What to work on: In the listing below, the answer starts at the line that has "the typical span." and stops after the line that has "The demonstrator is"; please repeat that part exactly and nothing more.

Given data:
● ● ●

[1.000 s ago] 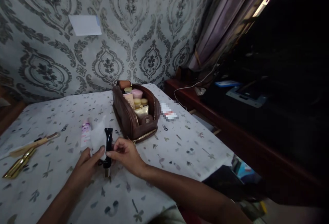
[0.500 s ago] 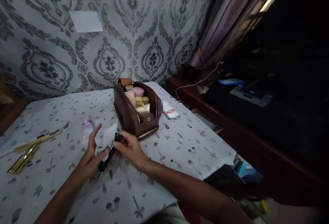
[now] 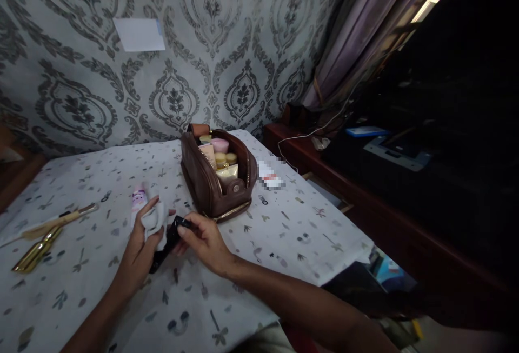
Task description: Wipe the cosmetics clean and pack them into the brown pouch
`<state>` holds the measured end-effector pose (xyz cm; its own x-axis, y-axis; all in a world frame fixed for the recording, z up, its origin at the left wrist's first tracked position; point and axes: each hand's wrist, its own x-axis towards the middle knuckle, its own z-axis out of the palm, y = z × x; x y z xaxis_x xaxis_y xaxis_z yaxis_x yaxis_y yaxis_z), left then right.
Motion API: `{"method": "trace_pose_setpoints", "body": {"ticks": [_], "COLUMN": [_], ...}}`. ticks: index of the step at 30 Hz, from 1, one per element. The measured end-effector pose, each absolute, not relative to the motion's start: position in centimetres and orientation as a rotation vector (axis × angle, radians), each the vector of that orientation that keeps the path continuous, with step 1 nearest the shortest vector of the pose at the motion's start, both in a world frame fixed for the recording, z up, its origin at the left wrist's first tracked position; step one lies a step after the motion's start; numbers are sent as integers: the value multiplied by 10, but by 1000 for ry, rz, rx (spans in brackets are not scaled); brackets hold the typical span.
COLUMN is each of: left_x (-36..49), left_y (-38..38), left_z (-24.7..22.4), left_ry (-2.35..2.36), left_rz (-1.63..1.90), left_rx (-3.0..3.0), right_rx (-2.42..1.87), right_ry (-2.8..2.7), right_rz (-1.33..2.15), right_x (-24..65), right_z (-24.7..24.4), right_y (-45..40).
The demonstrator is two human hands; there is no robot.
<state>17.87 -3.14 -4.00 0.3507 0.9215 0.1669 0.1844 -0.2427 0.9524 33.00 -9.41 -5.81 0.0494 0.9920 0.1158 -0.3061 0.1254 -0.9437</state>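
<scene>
A crumpled white tissue (image 3: 154,220) is gripped in my left hand (image 3: 140,250), between thumb and fingers. My right hand (image 3: 206,242) pinches the upper end of a slim black object (image 3: 167,246), whose lower end slants down beside my left thumb. Just behind my left hand, a pink and white tube (image 3: 139,197) is partly hidden by the fingers. An unzipped brown bag (image 3: 198,182) stands beyond my right hand, with yellow-lidded jars (image 3: 225,158), a pink item (image 3: 219,146) and a gold packet (image 3: 227,173) inside.
At the left lie gold-coloured brushes (image 3: 38,250) on the patterned white cloth (image 3: 308,234). A blurred white and red item (image 3: 271,177) is right of the bag. Past the table's right edge stands dark red furniture (image 3: 298,150) with a white cable (image 3: 316,128).
The white tissue, spread flat before, is now bunched up in my left hand. My left fingers have closed around it. The black object has turned slightly in my right hand.
</scene>
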Motion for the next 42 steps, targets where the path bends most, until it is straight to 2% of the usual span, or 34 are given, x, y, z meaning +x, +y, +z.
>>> {"method": "trace_pose_setpoints", "body": {"ticks": [5, 14, 22, 26, 32, 38, 42], "left_x": [176, 175, 160, 162, 168, 164, 156], "left_y": [-28, -23, -9, -20, -31, -23, -12], "left_z": [-41, -30, -38, -30, -32, -34, -31], "left_ry": [936, 841, 928, 753, 552, 804, 915], "left_rz": [806, 742, 937, 972, 992, 907, 839], "left_rx": [1814, 2148, 2296, 2464, 2596, 2506, 2410], "right_rx": [-909, -946, -880, -925, -1062, -917, -883], "right_ry": [-1091, -1107, -1002, -1080, -1255, -1076, -987], "right_rz": [1121, 980, 924, 910, 688, 896, 866], "right_x": [330, 332, 333, 332, 332, 333, 334], "right_z": [-60, -53, -45, -45, -45, -43, -38], "right_y": [-95, -99, -101, -103, -106, -105, -104]}}
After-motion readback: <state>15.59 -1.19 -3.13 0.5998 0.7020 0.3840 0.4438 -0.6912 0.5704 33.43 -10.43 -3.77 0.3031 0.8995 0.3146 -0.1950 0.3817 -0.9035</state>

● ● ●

Task answer:
Motion API: `{"method": "trace_pose_setpoints", "body": {"ticks": [_], "COLUMN": [_], ...}}`. ticks: index of the step at 30 Hz, from 1, one per element. The measured end-effector pose, each absolute, not relative to the motion's start: position in centimetres and orientation as a rotation vector (axis × angle, radians), each the vector of that orientation that keeps the path continuous, with step 1 nearest the shortest vector of the pose at the motion's start, both in a world frame fixed for the recording, z up, its origin at the left wrist's first tracked position; step one lies a step after the motion's start; numbers are sent as integers: the value multiplied by 10, but by 1000 for ry, rz, rx (spans in brackets are not scaled); brackets hold the typical span.
COLUMN is each of: left_x (-36..49), left_y (-38..38), left_z (-24.7..22.4), left_ry (-2.35..2.36), left_rz (-1.63..1.90), left_rx (-3.0..3.0), right_rx (-2.42..1.87), right_ry (-2.8..2.7), right_rz (-1.33..2.15), right_x (-24..65), right_z (-24.7..24.4), right_y (-45..40).
The demonstrator is two human hands; there is no robot.

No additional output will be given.